Poursuivons les révélations sur les généreux sauveteurs réduits à leurs propres forces.

Les annales du sauvetage ont conservé le nom d’un « brave homme » — tout le monde l’appelait ainsi — dont la vie entière fut mise au service de l’humanité : le pilote Jean Bouzard, de Dieppe. Il ne livrait de combat qu’aux éléments irrités ; il n’avait souci que d’arracher des naufragés à la mort. Le plus souvent il sauvait, corps et biens, équipages et navires. À la tête de compagnons valeureux, il se portait sans cesse sur le lieu de tout désastre maritime. « Amis, alliés, étrangers, ennemis, c’était tout un pour Jean Bouzard, » comme l’a si bien dit la Landelle, toujours prêt à glorifier les hommes de mer.
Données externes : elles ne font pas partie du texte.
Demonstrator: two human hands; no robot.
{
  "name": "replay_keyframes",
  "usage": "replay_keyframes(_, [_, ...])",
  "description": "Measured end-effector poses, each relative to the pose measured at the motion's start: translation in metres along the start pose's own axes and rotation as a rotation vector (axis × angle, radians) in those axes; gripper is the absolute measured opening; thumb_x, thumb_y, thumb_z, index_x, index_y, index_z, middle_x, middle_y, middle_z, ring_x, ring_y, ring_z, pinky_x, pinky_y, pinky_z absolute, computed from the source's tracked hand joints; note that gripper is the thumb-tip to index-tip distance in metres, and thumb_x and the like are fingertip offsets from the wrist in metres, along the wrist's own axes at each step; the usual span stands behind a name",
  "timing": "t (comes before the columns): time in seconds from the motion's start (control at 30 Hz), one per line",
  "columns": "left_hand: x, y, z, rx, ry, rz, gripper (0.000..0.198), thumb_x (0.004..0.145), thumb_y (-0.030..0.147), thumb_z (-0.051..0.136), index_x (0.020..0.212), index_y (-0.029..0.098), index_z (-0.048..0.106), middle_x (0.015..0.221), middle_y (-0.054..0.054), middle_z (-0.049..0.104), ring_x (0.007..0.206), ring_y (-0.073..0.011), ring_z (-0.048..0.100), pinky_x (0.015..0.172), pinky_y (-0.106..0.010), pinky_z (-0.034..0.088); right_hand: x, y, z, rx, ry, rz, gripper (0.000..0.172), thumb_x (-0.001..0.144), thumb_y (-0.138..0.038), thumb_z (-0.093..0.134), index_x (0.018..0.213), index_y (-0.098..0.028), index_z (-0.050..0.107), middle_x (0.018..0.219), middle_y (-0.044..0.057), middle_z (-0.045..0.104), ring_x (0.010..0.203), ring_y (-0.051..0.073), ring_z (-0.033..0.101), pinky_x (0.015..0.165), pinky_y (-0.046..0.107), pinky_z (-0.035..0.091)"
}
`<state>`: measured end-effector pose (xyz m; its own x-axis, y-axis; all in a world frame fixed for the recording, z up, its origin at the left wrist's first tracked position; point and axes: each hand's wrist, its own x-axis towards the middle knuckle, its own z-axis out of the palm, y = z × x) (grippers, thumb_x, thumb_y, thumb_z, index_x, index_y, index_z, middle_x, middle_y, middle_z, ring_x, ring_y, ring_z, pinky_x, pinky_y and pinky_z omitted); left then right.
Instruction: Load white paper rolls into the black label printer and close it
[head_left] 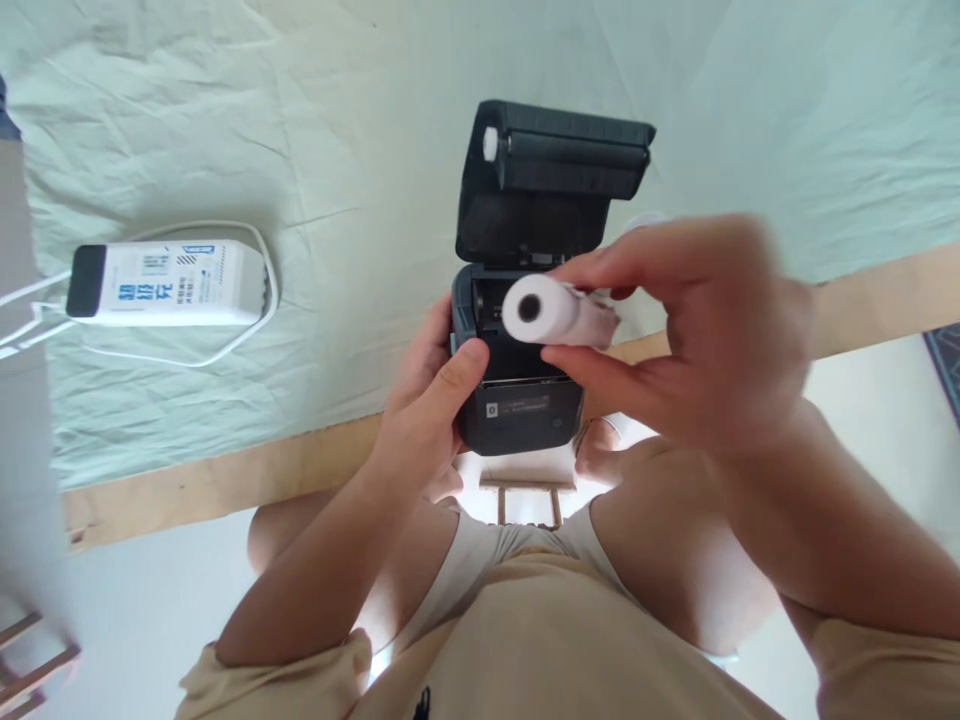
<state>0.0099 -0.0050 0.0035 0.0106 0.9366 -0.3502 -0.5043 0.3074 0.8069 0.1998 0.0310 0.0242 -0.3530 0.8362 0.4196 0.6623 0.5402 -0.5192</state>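
Note:
A small black printer (521, 410) stands at the near edge of the table, its lid (555, 170) swung up and open. My left hand (431, 395) grips the printer's left side, thumb on its top edge. My right hand (697, 330) pinches a white paper roll (544, 310) between thumb and fingers, holding it just above the open paper bay. The roll's dark core faces me. My right hand is slightly blurred by motion.
A white box with blue print (161, 283) lies at the left, with a white cable (255, 300) looped round it. A pale green cloth (337, 130) covers the table; the wooden edge (225, 475) shows near me. A wooden stool (525, 495) stands below.

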Motion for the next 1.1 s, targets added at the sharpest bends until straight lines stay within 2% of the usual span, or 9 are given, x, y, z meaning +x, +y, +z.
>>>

Une fois, le sauveteur fit plus ou mieux que de coutume, ou du moins une de ces belles actions fit plus de bruit que les précédentes. Tout le monde s’occupa de Jean Bouzard, et le Journal de Paris de 1778 lui consacra un grand article. Nous en détachons quelques alinéas :

« Pendant la nuit orageuse du 31 août 1777, vers les neuf heures du soir, un navire sorti du port de la Rochelle, chargé de sel, monté de huit hommes et de deux passagers, approcha des jetées de Dieppe. Le vent était impétueux, la mer si agitée qu’un pilote côtier essaya en vain quatre fois de sortir pour diriger son entrée dans le port. Jean Bouzard, l’un des autres pilotes, s’apercevant que le navire faisait une fausse manœuvre qui le mettait en danger, tenta de le guider avec le porte-voix et des signaux ; mais l’obscurité, le sifflement des vents, le fracas des vagues et la grande agitation de la mer empêchèrent le capitaine de voir et d’entendre : bientôt le vaisseau, ne pouvant plus être gouverné, fut jeté sur le galet et échoua à trente toises de la jetée.

« Aux cris des malheureux qui allaient périr, Bouzard, sans s’arrêter aux représentations qu’on lui faisait et à l’impossibilité apparente du succès, résolut d’aller à leur secours. D’abord il fait éloigner sa femme et ses enfants qui voulaient le retenir ; ensuite il se ceint le corps avec une corde dont le bout était attaché à la jetée, et se précipite au milieu des flots. Les marins seuls peuvent se former une idée du danger auquel il s’exposait.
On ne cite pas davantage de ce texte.